Vegetarian, vegan or carnivore, you eat more than 100 trillion genes every day. Every time you eat anything that was alive – bananas, eggs, Weetabix, carrots, fish or the peanut butter on toast I ate for breakfast this morning – you are also downing its DNA. Since humans have been eating food for, well, ever, this seems to be a fairly safe thing to do.

You can also be sure that the DNA in the food you eat has been modified – through centuries of farmers selecting the biggest, tastiest and most productive specimens and breeding only those. Since the 1990s, this has been done through careful insertion of particular genes to achieve the same result – a stronger and more useful food. Humans have been unravelling the intricacies of DNA since the 1860s when Swiss chemist Frederich Miescher first discovered it. For almost 100 years scientists learned more about what it was made from and how it worked until Watson and Crick discovered the structure of DNA in 1953. Since then we have mapped every gene in human DNA through the Human Genome Project as well as those of many other animals and plants.

It became clear in the 1970s that single genes could be swapped from one living thing to another and so scientists set about creating new medicines and new foods.

Genetically Modified (GM) foods, also known as Genetically Modified Organisms (GMOs) and Genetically Engineered (GE) foods have been one of the biggest science stories in recent times. The principal of GM foods is simple. You take a gene from another plant or a bacteria that has some benefit, such as resisting attack from a particular insect or being responsible for producing Vitamin A, and you insert it into the DNA of your desired crop. The regulation of GM foods is incredibly strict, so scientists have to be very specific and careful and undertake a huge array of tests before any GM Food will be given the okay. Of course this is exactly how it should be, with anything new we should be rigorous in our testing and gather as much evidence about safety as we can.

To date, there has not been a single documented case, anywhere on earth, where a human’s health has suffered as a result of eating GM food.

If anything, the evidence suggests that GM foods have made a massive contribution to global health. Like with any new technology, there will be people seeing nothing but dollar signs, but considering the potential health benefits of GM foods we need to tackle commercial abuse separately from the potential benefits and the safety considerations.

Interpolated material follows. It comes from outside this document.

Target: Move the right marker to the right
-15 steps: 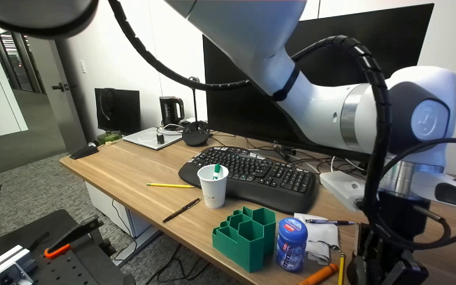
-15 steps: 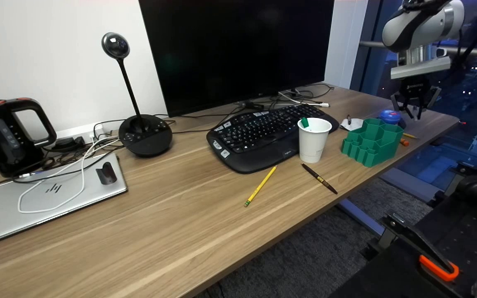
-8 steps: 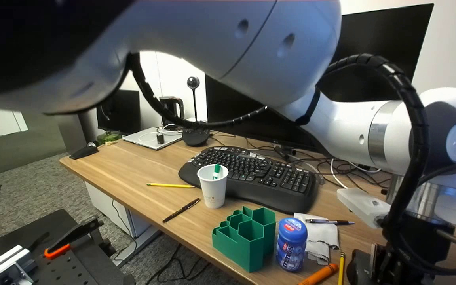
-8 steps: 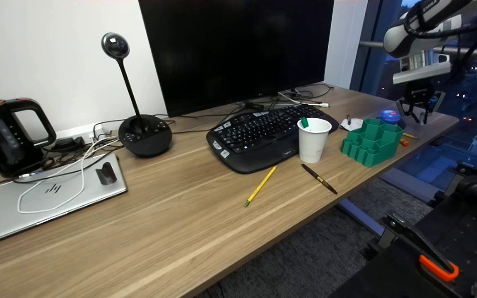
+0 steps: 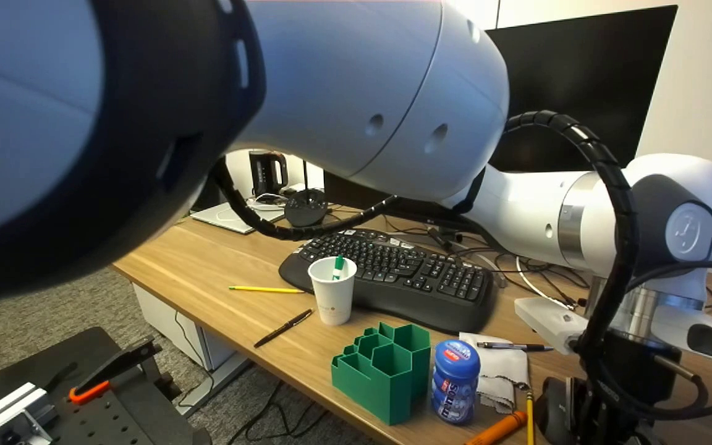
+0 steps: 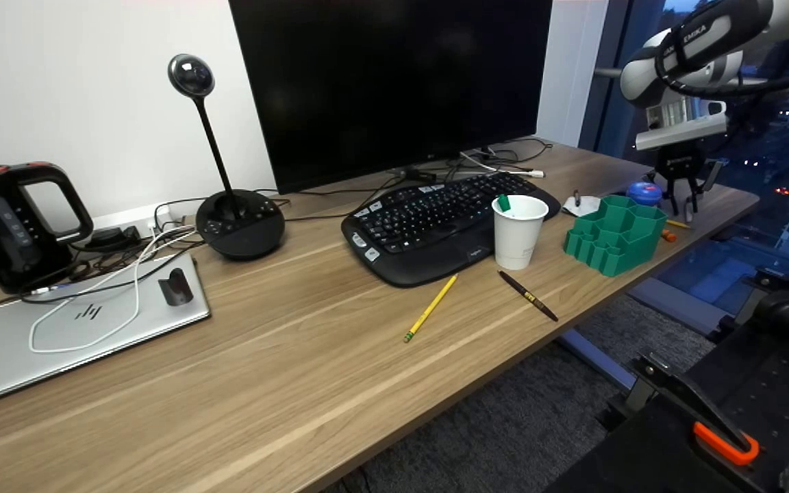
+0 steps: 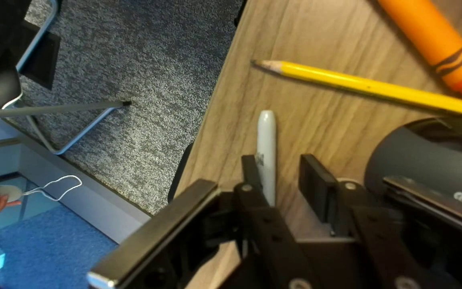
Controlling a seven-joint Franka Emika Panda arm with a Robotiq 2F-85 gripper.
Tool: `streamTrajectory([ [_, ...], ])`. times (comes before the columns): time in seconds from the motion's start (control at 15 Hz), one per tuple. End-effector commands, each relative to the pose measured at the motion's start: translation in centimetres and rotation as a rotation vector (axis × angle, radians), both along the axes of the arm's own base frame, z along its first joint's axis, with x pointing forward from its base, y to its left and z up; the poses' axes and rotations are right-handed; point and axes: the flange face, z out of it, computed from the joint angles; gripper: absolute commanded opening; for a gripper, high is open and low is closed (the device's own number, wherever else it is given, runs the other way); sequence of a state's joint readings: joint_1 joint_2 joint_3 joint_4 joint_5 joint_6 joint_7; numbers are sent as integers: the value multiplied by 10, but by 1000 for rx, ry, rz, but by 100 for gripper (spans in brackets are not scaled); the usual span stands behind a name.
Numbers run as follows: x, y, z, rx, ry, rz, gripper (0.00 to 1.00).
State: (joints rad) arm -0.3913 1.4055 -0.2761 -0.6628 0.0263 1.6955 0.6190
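A light grey marker (image 7: 267, 148) lies on the wooden table near its edge in the wrist view. My gripper (image 7: 281, 172) is open, with its fingers apart. The marker shows between the fingers, close against the left finger, which covers part of it. I cannot tell whether they touch. In an exterior view the gripper (image 6: 682, 207) is low over the far right end of the table. A green marker (image 5: 339, 266) stands in a white cup (image 5: 333, 303); its tip also shows in an exterior view (image 6: 503, 202).
A yellow pencil (image 7: 355, 83), an orange crayon-shaped stick (image 7: 431, 36) and a black mouse (image 7: 431, 156) lie near the gripper. A blue gum bottle (image 5: 457, 383) and green holder (image 5: 381, 371) stand close by. The keyboard (image 5: 393, 272) is farther off. The table edge (image 7: 215, 96) is near.
The gripper first shifted right, then back left in both exterior views, and has come lower to the table. The upper arm swung across an exterior view. The objects have not moved.
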Motion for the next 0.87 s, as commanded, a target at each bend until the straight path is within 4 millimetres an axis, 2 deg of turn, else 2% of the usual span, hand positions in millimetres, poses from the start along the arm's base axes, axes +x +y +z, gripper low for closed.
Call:
streamTrajectory([
  [0.0, 12, 9, 19, 45, -23, 23, 67],
  [0.27, 26, 19, 77, 133, -68, 108, 95],
  [0.33, 26, 24, 96, 172, -54, 151, 100],
  [0.4, 26, 31, 116, 215, -38, 195, 100],
  [0.47, 27, 22, 77, 122, -41, 145, 100],
  [0.53, 29, 23, 93, 127, -47, 154, 99],
  [0.6, 30, 23, 97, 124, -51, 153, 100],
  [0.8, 25, 23, 78, 132, -32, 150, 100],
])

Golden rice is a great example. It has been developed by a charitable cooperative. Scientists have taken just two genes – one from the daffodil and the other from a harmless type of bacteria – that allow the rice to produce beta-carotene (the stuff that makes things like carrot and beetroot so beautifully coloured). When eaten, that beta-carotene gets converted into Vitamin A. Vitamin A deficiency is the largest cause of blindness in between 140 and 250 million children under the age of five. Considering that rice is the main source of food for these children surely it is a no brainer.